Apart from the pictures, reproduce the data below exactly as it stands.

## SUPPLIED RECORDS
===============

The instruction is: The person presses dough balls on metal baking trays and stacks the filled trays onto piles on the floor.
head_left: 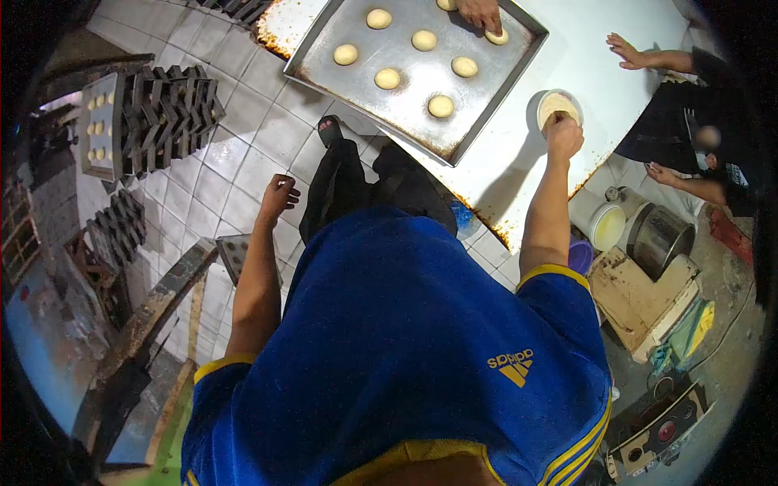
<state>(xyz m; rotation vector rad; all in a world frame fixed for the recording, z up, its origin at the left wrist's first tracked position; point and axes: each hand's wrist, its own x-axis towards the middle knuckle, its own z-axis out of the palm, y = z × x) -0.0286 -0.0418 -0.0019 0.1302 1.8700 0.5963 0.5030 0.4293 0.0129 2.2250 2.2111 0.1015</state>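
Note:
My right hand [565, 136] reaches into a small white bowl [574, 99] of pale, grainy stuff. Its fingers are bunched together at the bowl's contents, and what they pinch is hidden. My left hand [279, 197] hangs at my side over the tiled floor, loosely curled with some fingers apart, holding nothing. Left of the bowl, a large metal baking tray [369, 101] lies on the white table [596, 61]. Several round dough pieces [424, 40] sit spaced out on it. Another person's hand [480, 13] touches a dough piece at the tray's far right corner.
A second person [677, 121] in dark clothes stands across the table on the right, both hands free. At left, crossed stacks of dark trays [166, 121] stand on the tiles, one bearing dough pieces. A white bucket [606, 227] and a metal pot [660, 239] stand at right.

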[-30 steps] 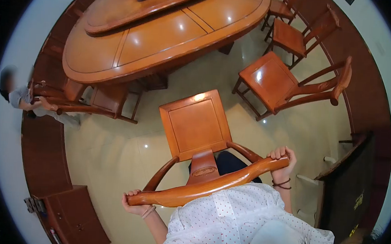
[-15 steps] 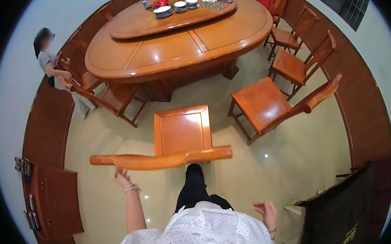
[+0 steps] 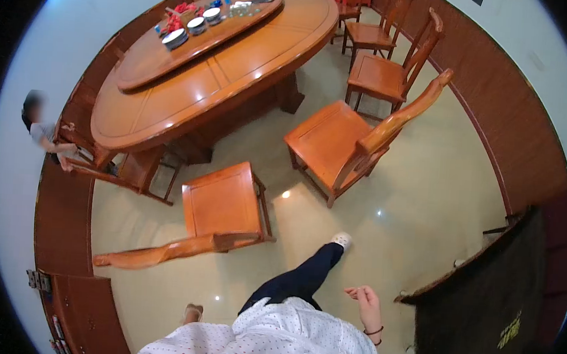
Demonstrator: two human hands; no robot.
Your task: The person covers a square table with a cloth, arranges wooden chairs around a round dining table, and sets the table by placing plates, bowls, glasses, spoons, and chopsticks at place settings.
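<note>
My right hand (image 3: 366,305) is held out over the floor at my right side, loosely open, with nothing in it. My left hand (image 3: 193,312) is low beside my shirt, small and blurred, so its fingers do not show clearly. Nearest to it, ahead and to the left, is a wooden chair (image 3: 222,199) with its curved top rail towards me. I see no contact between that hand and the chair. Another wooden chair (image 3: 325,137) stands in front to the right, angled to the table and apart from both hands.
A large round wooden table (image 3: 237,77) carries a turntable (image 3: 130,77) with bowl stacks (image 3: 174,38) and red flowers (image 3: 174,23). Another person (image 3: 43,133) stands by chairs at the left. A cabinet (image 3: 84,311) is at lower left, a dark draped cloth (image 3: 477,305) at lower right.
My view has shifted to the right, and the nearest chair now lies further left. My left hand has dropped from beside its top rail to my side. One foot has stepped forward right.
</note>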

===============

## COMPLETED TASK
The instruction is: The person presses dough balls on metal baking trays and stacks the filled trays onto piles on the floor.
head_left: 
<state>(xyz m; rotation vector rad; all in a world frame fixed for the recording, z up, its origin at the left wrist's first tracked position; point and axes: each hand's wrist, its own x-axis towards the middle knuckle, its own z-axis out of the palm, y = z × x) -0.0286 -0.0418 -0.0019 0.1302 1.8700 0.5963 0.5030 0.4293 0.0129 2.2250 2.2111 0.1015</state>
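Note:
My right hand [565, 136] reaches into a small white bowl [574, 99] of pale, grainy stuff. Its fingers are bunched together at the bowl's contents, and what they pinch is hidden. My left hand [279, 197] hangs at my side over the tiled floor, loosely curled with some fingers apart, holding nothing. Left of the bowl, a large metal baking tray [369, 101] lies on the white table [596, 61]. Several round dough pieces [424, 40] sit spaced out on it. Another person's hand [480, 13] touches a dough piece at the tray's far right corner.
A second person [677, 121] in dark clothes stands across the table on the right, both hands free. At left, crossed stacks of dark trays [166, 121] stand on the tiles, one bearing dough pieces. A white bucket [606, 227] and a metal pot [660, 239] stand at right.
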
[-30 steps] 
[-15 steps] 
[+0 steps] 
Demonstrator: two human hands; no robot.
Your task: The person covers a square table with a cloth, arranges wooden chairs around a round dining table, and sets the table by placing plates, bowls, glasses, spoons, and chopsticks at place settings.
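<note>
My right hand (image 3: 366,305) is held out over the floor at my right side, loosely open, with nothing in it. My left hand (image 3: 193,312) is low beside my shirt, small and blurred, so its fingers do not show clearly. Nearest to it, ahead and to the left, is a wooden chair (image 3: 222,199) with its curved top rail towards me. I see no contact between that hand and the chair. Another wooden chair (image 3: 325,137) stands in front to the right, angled to the table and apart from both hands.
A large round wooden table (image 3: 237,77) carries a turntable (image 3: 130,77) with bowl stacks (image 3: 174,38) and red flowers (image 3: 174,23). Another person (image 3: 43,133) stands by chairs at the left. A cabinet (image 3: 84,311) is at lower left, a dark draped cloth (image 3: 477,305) at lower right.
My view has shifted to the right, and the nearest chair now lies further left. My left hand has dropped from beside its top rail to my side. One foot has stepped forward right.
</note>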

The output is done.